§ **Your instructions**:
Word for word, please copy the listing below, with its pictures left out.

§ **Supplied information**:
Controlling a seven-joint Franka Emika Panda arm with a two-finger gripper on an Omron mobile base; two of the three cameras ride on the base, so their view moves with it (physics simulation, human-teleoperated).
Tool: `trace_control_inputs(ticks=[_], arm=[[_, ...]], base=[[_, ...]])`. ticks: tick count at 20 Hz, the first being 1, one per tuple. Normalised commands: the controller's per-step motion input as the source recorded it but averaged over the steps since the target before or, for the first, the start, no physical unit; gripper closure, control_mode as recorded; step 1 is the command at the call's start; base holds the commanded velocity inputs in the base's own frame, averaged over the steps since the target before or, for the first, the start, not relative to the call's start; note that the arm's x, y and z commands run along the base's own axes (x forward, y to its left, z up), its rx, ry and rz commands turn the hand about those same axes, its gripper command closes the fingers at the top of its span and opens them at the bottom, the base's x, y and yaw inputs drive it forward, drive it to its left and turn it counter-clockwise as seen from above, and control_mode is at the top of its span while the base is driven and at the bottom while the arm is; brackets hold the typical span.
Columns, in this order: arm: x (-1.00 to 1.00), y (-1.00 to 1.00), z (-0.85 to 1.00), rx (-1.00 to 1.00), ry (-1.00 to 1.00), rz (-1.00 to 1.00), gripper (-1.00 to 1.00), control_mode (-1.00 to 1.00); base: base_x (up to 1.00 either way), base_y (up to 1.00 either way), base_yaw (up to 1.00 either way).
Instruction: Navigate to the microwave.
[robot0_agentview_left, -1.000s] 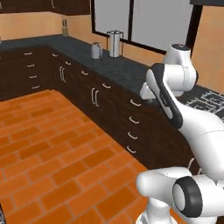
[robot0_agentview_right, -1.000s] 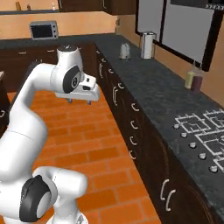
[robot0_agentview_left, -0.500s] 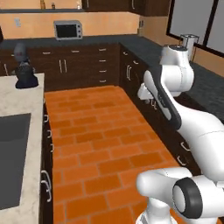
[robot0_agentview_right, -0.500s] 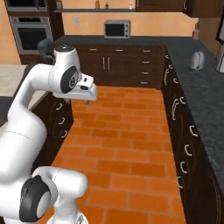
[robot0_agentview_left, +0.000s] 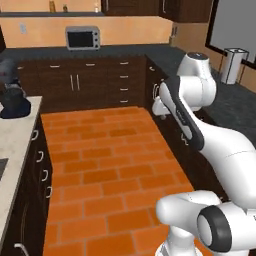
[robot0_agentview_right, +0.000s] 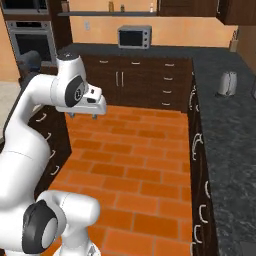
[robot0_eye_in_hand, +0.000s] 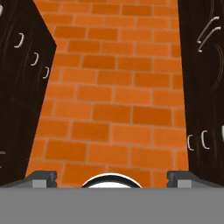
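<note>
Best done by swinging toward the microwave (robot0_agentview_right: 22, 4), seemingly the cropped unit at upper left of the right base view, above the wall oven (robot0_agentview_right: 31, 44) (not the toaster oven (robot0_agentview_right: 135, 37) at top centre). Gripper (robot0_agentview_right: 84, 115) spread, holding nothing. Open brick floor (robot0_agentview_right: 145, 165) mid-frame; steer clear of the cabinets (robot0_agentview_right: 198, 150) edging both sides.

Orange brick-patterned floor (robot0_agentview_left: 105, 165) between dark brown cabinets (robot0_agentview_right: 135, 82). Speckled black counter (robot0_agentview_right: 227, 125); small silver oven (robot0_agentview_left: 82, 38) against a tan wall (robot0_agentview_left: 45, 32).
</note>
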Motion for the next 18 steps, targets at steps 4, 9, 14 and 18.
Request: trace_control_inputs(ticks=[4, 9, 14, 18], arm=[[0.0, 0.0, 0.0, 0.0, 0.0, 0.0, -1.0, 1.0], [0.0, 0.0, 0.0, 0.0, 0.0, 0.0, -1.0, 1.0], [0.0, 0.0, 0.0, 0.0, 0.0, 0.0, -1.0, 1.0], [0.0, 0.0, 0.0, 0.0, 0.0, 0.0, -1.0, 1.0]], base=[[1.0, -0.16, 0.13], [1.0, 0.0, 0.13], [1.0, 0.0, 0.13], [1.0, 0.0, 0.11]])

§ **Exercise result**:
Controlling a seven-joint Franka Emika Panda arm with a two-finger gripper on an Omron mobile base; two of the three cameras ride on the base, so their view moves with it (physics simulation, human-teleoperated).
Tool: `trace_control_inputs(ticks=[_], arm=[[_, ...]], base=[[_, ...]])`. ticks: tick count at 20 Hz, the first being 1, one per tuple. Normalised commands: the controller's per-step motion input as the source recorded it but averaged over the steps since the target before or, for the first, the start, no physical unit; gripper closure, control_mode as recorded; step 1 is the command at the call's start; base holds the commanded velocity inputs in the base's own frame, averaged over the steps since the target before or, for the first, the start, not relative to the call's start; note that the arm's x, y and z commands run along the base's own axes (x forward, y to its left, z up), its rx, ry and rz commands turn the hand about those same axes, its gripper command closes the fingers at the top of its span and opens them at the bottom, the base's x, y and yaw inputs drive it forward, drive it to its left and turn it counter-clockwise as seen from above, and control_mode is at the top of its span while the base is driven and at the bottom while the arm is; brackets hold the typical span.
Columns, in this order: arm: x (-1.00 to 1.00), y (-1.00 to 1.00), z (-0.85 to 1.00), rx (-1.00 to 1.00), ry (-1.00 to 1.00), rz (-1.00 to 1.00), gripper (-1.00 to 1.00), control_mode (-1.00 to 1.00); base: base_x (up to 1.00 either way), base_y (up to 1.00 either way), base_yaw (up to 1.00 either way).
Instruction: Navigate to the microwave.
[robot0_agentview_left, -1.000s] 
[robot0_agentview_right, -1.000s] 
[robot0_agentview_left, -0.500s] 
[robot0_agentview_right, -0.500s] 
[robot0_agentview_left, +0.000s] 
[robot0_agentview_right, +0.000s] 
[robot0_eye_in_hand, +0.000s] 
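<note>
Best done by swinging toward the microwave (robot0_agentview_right: 22, 4), seemingly the cropped unit at upper left of the right base view, above the wall oven (robot0_agentview_right: 31, 44) (not the toaster oven (robot0_agentview_right: 135, 37) at top centre). Gripper (robot0_agentview_right: 84, 115) spread, holding nothing. Open brick floor (robot0_agentview_right: 145, 165) mid-frame; steer clear of the cabinets (robot0_agentview_right: 198, 150) edging both sides.

Orange brick-patterned floor (robot0_agentview_left: 105, 165) between dark brown cabinets (robot0_agentview_right: 135, 82). Speckled black counter (robot0_agentview_right: 227, 125); small silver oven (robot0_agentview_left: 82, 38) against a tan wall (robot0_agentview_left: 45, 32).
</note>
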Motion for the next 18 steps, targets at steps 4, 9, 14 and 18.
Request: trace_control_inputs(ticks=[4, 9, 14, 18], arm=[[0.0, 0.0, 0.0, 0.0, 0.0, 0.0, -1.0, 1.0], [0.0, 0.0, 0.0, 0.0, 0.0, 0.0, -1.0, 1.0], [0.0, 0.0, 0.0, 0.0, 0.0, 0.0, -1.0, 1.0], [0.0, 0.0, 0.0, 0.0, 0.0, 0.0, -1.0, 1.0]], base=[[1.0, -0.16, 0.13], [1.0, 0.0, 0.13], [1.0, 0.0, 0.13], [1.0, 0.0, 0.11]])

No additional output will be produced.